EXERCISE DESCRIPTION = Write out the data word for word and omit every picture.

- - - - - - -

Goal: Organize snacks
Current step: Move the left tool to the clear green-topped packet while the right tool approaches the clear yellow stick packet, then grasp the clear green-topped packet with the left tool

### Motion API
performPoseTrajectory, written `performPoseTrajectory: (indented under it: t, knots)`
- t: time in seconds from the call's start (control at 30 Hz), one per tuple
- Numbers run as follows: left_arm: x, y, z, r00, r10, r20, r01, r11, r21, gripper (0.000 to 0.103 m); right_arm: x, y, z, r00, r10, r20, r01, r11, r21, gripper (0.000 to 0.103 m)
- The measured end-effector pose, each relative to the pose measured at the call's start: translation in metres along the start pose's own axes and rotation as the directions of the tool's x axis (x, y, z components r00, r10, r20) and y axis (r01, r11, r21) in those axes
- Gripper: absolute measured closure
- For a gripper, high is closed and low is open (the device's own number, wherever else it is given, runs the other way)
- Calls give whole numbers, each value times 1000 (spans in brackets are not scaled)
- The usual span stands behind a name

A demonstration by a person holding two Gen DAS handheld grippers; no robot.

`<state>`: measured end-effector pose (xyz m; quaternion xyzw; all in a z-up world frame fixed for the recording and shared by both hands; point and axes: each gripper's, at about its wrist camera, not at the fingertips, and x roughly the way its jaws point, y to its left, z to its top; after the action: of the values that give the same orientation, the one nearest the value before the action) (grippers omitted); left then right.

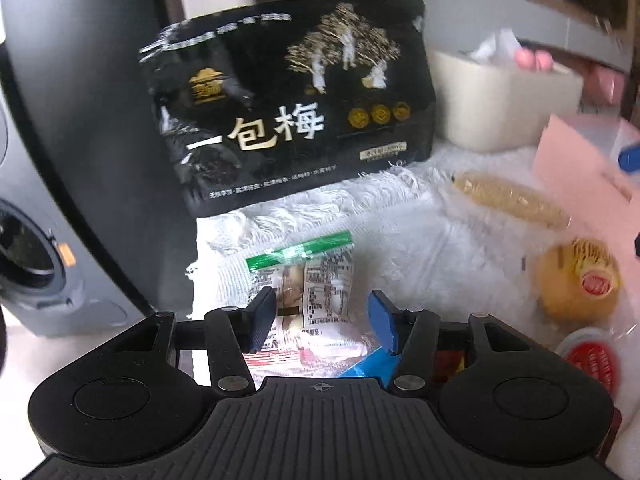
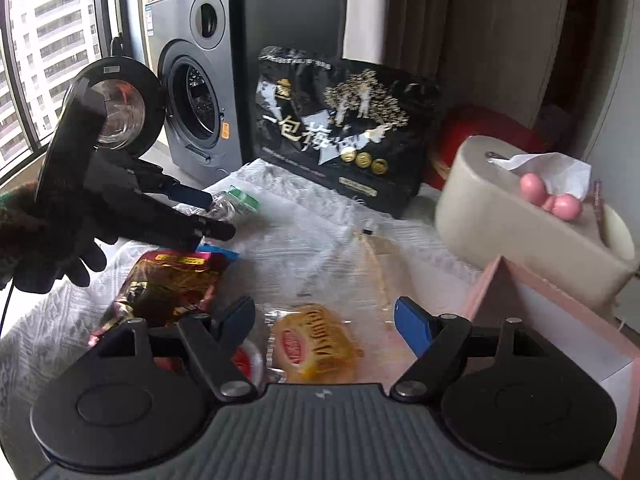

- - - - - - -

TASK RESPONSE =
Goal: Organize snacks
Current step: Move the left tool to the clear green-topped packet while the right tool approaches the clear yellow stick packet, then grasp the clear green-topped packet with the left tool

### Motion API
performPoseTrajectory, written `performPoseTrajectory: (indented under it: t, knots)`
- t: time in seconds from the call's start (control at 30 Hz), one per tuple
- Numbers run as follows: left_arm: x, y, z, r00, r10, r20, r01, r11, r21, gripper (0.000 to 0.103 m); right_arm: x, y, z, r00, r10, r20, r01, r11, r21, gripper (0.000 to 0.103 m)
- The measured end-effector pose, each relative to the pose measured at the call's start: translation in metres along the start pose's own axes and rotation as the directions of the tool's x axis (x, y, z components r00, r10, r20) and y axis (r01, r11, r21) in those axes
- Gripper: absolute measured closure
- For a gripper, high is closed and low is open (the device's own number, wherever else it is given, runs the other way)
- Calls give whole numbers, each value times 1000 (spans in brackets are not scaled)
- The usual span stands behind a name

A demonstration by a person holding two Gen DAS handheld grippers; no robot.

`<state>`: measured end-effector pose (xyz m; quaternion xyzw; all in a z-up world frame fixed for the recording and shared by both hands; point and axes: each gripper's, at about its wrist camera, not at the fingertips, and x roughly the way its jaws point, y to its left, z to its top; after the action: of the values that give the same orientation, the one nearest the value before the action) (grippers omitted); left then right.

The required response has been given in full.